Reuters hat Büros in fast allen Ländern der Welt. Natürlich arbeitet jedes davon unterschiedlich, je nach lokaler Gesetzgebung. Ich reise nicht mit Bodyguards, aber ich habe einige Kurse zu Selbstschutz besucht. Außerdem erhalten Beschäftigte von Reuters Unterstützung in Fällen wie meiner Verhaftung, auch in psychologischer Hinsicht – Vorteile, die Freelancer nicht haben. Für diese Kolleg:innen wäre eine Verhaftung sehr viel komplizierter gewesen. Stellen Sie sich eine noch heiklere Situation vor. Ich könnte im Gefängnis sitzen, und niemand hätte mir beigestanden. Kein Mensch hätte einem Freelance-Fotografen geholfen.
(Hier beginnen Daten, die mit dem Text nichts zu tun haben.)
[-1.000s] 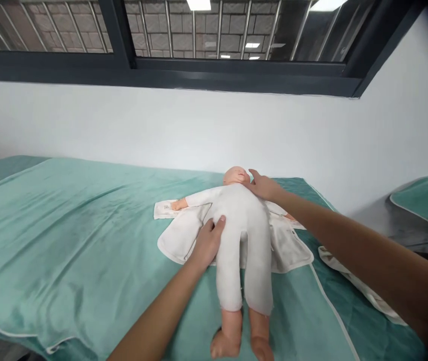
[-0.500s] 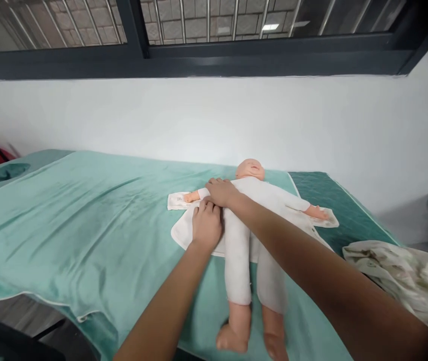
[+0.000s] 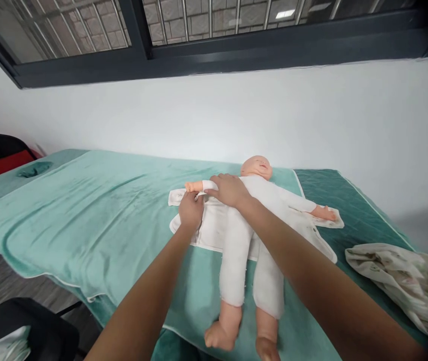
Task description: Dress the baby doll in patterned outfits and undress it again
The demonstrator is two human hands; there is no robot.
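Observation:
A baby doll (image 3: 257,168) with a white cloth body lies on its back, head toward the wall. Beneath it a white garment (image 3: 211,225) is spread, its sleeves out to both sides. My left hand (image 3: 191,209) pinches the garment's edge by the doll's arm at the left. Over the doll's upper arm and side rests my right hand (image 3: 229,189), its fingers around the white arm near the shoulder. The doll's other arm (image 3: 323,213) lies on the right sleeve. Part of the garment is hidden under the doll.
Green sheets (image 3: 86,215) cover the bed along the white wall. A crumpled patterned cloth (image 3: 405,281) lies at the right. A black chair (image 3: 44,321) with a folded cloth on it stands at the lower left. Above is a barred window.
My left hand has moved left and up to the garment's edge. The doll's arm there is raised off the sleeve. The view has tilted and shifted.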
Mexiko ist auch bekannt dafür, Journalist:innen auszuspionieren, wie die Enthüllungen des Pegasus-Projektes letztes Jahr wieder zeigten. Muss man sich als Reporter:in in Mexiko daran gewöhnen, überwacht zu werden?
Ich kenne Journalist:innen, die überwacht wurden, und ich verstehe die Reaktion, Überwachung als etwas Alltägliches abzustempeln. Es ist menschlich, bestimmte Situationen einfach irgendwann zu akzeptieren. Trotzdem müssen wir uns bewusst machen, dass Spionage natürlich keineswegs normal ist. Wir können die Situation, in der sich Reporter:innen hier befinden, nur durch wirkungsvolle Dokumentation verbessern, sowohl im journalistischen als auch im akademischen Bereich. Wenn jemand etwas ändern kann, dann sind das wir Menschen. Wenn wir unseren Planeten und das Umfeld des Journalismus nicht verändern, wer wird es dann tun? Niemand kann das außer uns selbst.
Herr Garrido, vielen Dank für das Gespräch.
Dieses Interview entstand im Rahmen eines Seminars zu Journalismus in Lateinamerika am Erich-Brost-Institut für internationalen Journalismus (Kursleitung: Prof. Dr. Antonio Brazil , Research Fellow an der TU Dortmund).
Die hier geäußerten Meinungen und Ansichten sind allein jene der Verfasser und spiegeln nicht den Standpunkt des EJO, seiner Mitarbeiter oder der mit dem EJO verbundenen Organisationen wider.
Foto Edgard Garrido: privat. Beitragsbild Mexiko-Stadt via unsplash.com.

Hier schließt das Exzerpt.